**Required work**:
Give back all of the records exactly.
Input for this task below:
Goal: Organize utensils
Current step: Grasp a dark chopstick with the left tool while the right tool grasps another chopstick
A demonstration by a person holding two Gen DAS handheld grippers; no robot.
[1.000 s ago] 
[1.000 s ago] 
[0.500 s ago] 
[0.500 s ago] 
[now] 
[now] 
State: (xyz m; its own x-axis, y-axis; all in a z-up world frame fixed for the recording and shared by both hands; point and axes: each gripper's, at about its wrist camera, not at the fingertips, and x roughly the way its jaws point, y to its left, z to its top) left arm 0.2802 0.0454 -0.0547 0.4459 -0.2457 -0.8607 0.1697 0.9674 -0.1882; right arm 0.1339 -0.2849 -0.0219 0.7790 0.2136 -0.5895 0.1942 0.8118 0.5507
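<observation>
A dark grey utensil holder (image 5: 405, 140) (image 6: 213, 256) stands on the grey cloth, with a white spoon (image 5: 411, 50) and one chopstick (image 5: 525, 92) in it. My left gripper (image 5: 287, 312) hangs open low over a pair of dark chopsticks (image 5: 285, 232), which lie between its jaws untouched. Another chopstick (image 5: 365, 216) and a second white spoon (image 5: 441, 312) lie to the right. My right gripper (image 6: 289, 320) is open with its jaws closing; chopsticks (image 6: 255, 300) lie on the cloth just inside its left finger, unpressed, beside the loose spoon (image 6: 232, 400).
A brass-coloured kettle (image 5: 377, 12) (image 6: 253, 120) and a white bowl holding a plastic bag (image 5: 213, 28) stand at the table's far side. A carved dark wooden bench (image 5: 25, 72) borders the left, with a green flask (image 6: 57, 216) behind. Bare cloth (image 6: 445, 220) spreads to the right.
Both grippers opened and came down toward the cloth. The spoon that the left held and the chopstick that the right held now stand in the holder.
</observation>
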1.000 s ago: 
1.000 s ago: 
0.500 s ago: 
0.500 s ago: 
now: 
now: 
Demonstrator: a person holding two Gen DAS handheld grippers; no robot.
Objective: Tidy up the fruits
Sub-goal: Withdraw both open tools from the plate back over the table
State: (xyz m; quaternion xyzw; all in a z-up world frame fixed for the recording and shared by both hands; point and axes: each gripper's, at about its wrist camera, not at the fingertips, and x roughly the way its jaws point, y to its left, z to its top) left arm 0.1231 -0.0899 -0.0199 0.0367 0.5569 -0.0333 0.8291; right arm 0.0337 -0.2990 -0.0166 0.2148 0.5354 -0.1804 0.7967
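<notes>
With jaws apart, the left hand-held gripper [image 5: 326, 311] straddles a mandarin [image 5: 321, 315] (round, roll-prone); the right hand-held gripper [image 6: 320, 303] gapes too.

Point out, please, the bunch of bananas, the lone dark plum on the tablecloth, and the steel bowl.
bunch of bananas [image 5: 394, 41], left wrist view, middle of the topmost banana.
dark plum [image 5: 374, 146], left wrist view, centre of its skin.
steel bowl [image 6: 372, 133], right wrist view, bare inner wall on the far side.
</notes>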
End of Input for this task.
**Solution for this task**:
Goal: Organize utensils
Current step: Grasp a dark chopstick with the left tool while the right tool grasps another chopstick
A demonstration by a person holding two Gen DAS handheld grippers; no robot.
[1.000 s ago] 
[1.000 s ago] 
[0.500 s ago] 
[0.500 s ago] 
[now] 
[now] 
State: (xyz m; its own x-axis, y-axis; all in a z-up world frame fixed for the recording and shared by both hands; point and axes: each gripper's, at about its wrist camera, not at the fingertips, and x roughly the way its jaws point, y to its left, z to its top) left arm 0.2802 0.0454 -0.0547 0.4459 -0.2457 -0.8607 0.1697 0.9674 -0.1882; right arm 0.1339 -0.2849 -0.0219 0.7790 0.2136 -0.5895 0.1942 0.8118 0.5507
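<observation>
A dark grey utensil holder (image 5: 405, 140) (image 6: 213, 256) stands on the grey cloth, with a white spoon (image 5: 411, 50) and one chopstick (image 5: 525, 92) in it. My left gripper (image 5: 287, 312) hangs open low over a pair of dark chopsticks (image 5: 285, 232), which lie between its jaws untouched. Another chopstick (image 5: 365, 216) and a second white spoon (image 5: 441, 312) lie to the right. My right gripper (image 6: 289, 320) is open with its jaws closing; chopsticks (image 6: 255, 300) lie on the cloth just inside its left finger, unpressed, beside the loose spoon (image 6: 232, 400).
A brass-coloured kettle (image 5: 377, 12) (image 6: 253, 120) and a white bowl holding a plastic bag (image 5: 213, 28) stand at the table's far side. A carved dark wooden bench (image 5: 25, 72) borders the left, with a green flask (image 6: 57, 216) behind. Bare cloth (image 6: 445, 220) spreads to the right.
Both grippers opened and came down toward the cloth. The spoon that the left held and the chopstick that the right held now stand in the holder.
</observation>
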1.000 s ago: 
1.000 s ago: 
0.500 s ago: 
0.500 s ago: 
now: 
now: 
Demonstrator: a person holding two Gen DAS handheld grippers; no robot.
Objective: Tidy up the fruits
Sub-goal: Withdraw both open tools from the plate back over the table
State: (xyz m; quaternion xyzw; all in a z-up world frame fixed for the recording and shared by both hands; point and axes: each gripper's, at about its wrist camera, not at the fingertips, and x roughly the way its jaws point, y to its left, z to its top) left arm 0.1231 -0.0899 -0.0199 0.0367 0.5569 -0.0333 0.8291; right arm 0.0337 -0.2990 -0.0166 0.2148 0.5354 -0.1804 0.7967
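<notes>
With jaws apart, the left hand-held gripper [image 5: 326, 311] straddles a mandarin [image 5: 321, 315] (round, roll-prone); the right hand-held gripper [image 6: 320, 303] gapes too.

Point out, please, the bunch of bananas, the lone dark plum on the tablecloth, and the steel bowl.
bunch of bananas [image 5: 394, 41], left wrist view, middle of the topmost banana.
dark plum [image 5: 374, 146], left wrist view, centre of its skin.
steel bowl [image 6: 372, 133], right wrist view, bare inner wall on the far side.
</notes>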

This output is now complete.